_Exercise objective_
Transcribe the listing verbatim, please, with images dropped.

_Information supplied_
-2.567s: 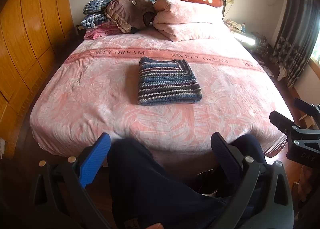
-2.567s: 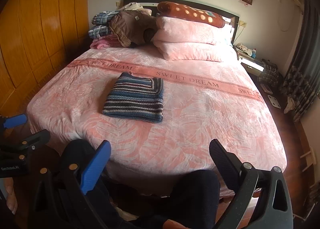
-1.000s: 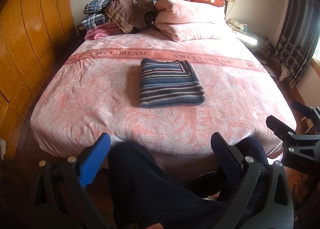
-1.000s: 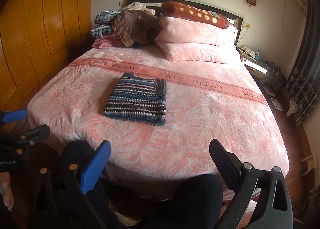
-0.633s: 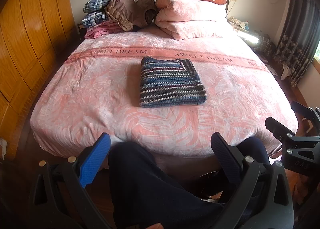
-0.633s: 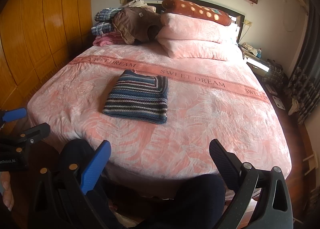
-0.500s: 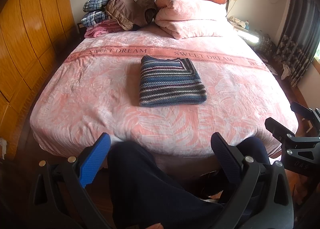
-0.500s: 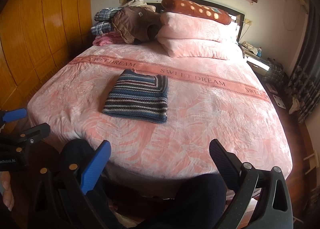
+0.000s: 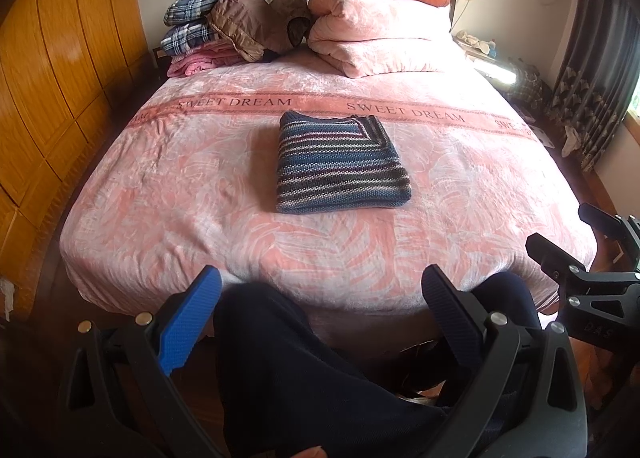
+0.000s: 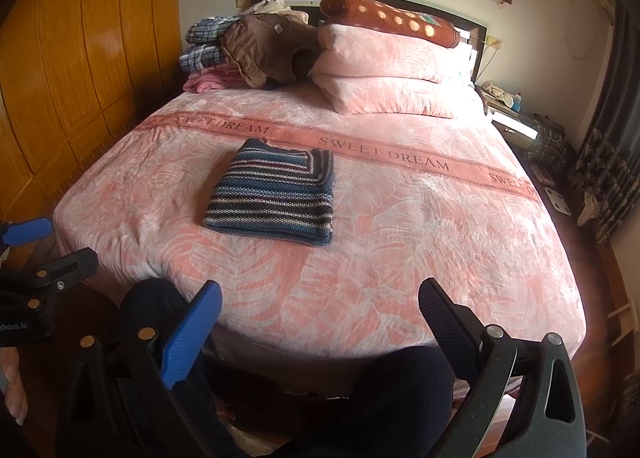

_Result of the exercise_
-2.567s: 
-2.567s: 
-1.000s: 
-1.000s: 
-0.633s: 
-0.633s: 
-0.500s: 
-0.500s: 
+0.000s: 
+0.000s: 

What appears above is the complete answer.